[Data shown]:
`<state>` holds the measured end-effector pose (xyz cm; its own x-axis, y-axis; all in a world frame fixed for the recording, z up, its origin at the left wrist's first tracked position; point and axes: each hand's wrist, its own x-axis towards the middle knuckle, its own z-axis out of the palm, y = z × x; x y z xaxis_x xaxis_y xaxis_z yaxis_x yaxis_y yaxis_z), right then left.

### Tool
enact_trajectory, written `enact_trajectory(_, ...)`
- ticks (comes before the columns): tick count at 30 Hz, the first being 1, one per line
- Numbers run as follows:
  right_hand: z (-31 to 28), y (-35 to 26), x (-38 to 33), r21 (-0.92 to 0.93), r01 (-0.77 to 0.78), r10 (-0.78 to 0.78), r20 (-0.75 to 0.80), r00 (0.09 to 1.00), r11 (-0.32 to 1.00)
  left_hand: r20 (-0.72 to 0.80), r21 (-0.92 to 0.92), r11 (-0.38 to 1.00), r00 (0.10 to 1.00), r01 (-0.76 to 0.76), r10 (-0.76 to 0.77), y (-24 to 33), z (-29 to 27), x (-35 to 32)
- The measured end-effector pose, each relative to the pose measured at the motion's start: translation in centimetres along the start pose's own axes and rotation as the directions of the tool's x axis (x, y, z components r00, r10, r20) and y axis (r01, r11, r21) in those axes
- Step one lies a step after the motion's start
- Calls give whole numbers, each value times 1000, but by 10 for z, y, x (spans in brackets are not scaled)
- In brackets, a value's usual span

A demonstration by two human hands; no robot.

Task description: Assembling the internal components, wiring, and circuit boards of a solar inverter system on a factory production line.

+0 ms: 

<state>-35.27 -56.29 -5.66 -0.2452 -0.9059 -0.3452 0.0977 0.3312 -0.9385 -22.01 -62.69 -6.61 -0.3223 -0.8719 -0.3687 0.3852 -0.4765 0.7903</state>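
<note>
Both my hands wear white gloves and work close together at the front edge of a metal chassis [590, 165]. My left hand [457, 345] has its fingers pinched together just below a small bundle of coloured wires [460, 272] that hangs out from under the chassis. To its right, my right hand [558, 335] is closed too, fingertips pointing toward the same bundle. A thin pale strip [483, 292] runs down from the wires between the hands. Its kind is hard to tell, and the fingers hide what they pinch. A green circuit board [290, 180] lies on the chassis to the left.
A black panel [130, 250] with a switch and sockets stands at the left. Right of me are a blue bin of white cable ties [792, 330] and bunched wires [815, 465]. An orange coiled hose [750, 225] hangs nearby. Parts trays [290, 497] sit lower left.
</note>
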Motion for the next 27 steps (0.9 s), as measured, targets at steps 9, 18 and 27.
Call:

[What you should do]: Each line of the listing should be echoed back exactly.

[Result of this task]:
`<state>` holds the measured end-effector pose (xyz cm; its own x-axis, y-axis; all in a world frame fixed for the recording, z up, its origin at the left wrist's first tracked position; point and axes: each hand's wrist, its own x-axis towards the middle knuckle, its own z-axis out of the palm, y = z × x; x y z xaxis_x xaxis_y xaxis_z yaxis_x yaxis_y yaxis_z), right then left.

### Tool
enact_trajectory, written `enact_trajectory(_, ...)`
- ticks (comes before the columns): tick count at 30 Hz, the first being 1, one per line
- Numbers run as follows:
  right_hand: z (-31 to 28), y (-35 to 26), x (-38 to 33), r21 (-0.92 to 0.93), r01 (-0.77 to 0.78), r10 (-0.78 to 0.78), r20 (-0.75 to 0.80), r00 (0.09 to 1.00), r11 (-0.32 to 1.00)
  left_hand: r20 (-0.72 to 0.80), r21 (-0.92 to 0.92), r11 (-0.38 to 1.00), r00 (0.10 to 1.00), r01 (-0.76 to 0.76), r10 (-0.76 to 0.77), y (-24 to 33), z (-29 to 27), x (-35 to 32)
- The measured end-effector pose, each relative to the pose measured at the motion's start: translation in centimetres along the start pose's own axes and rotation as the directions of the tool's x axis (x, y, z components r00, r10, r20) and y axis (r01, r11, r21) in those axes
- Step one lies a step after the motion's start
- Calls give whole numbers, each value times 1000, but by 10 for z, y, x (spans in brackets are not scaled)
- In brackets, a value's usual span

A demonstration by two human hands; no robot.

Task description: Assembling the internal components, wiring, and circuit boards of a solar inverter system on a factory production line.

+0 ms: 

<state>-35.27 -56.29 -5.66 -0.2452 -0.9059 -0.3452 0.0977 0.3312 -0.9385 -22.01 -62.69 -6.61 -0.3223 -0.8719 -0.3687 0.3852 -0.4765 0.7903</state>
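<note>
Both my hands wear white gloves and work close together at the front edge of a metal chassis [590, 165]. My left hand [457, 345] has its fingers pinched together just below a small bundle of coloured wires [460, 272] that hangs out from under the chassis. To its right, my right hand [558, 335] is closed too, fingertips pointing toward the same bundle. A thin pale strip [483, 292] runs down from the wires between the hands. Its kind is hard to tell, and the fingers hide what they pinch. A green circuit board [290, 180] lies on the chassis to the left.
A black panel [130, 250] with a switch and sockets stands at the left. Right of me are a blue bin of white cable ties [792, 330] and bunched wires [815, 465]. An orange coiled hose [750, 225] hangs nearby. Parts trays [290, 497] sit lower left.
</note>
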Motion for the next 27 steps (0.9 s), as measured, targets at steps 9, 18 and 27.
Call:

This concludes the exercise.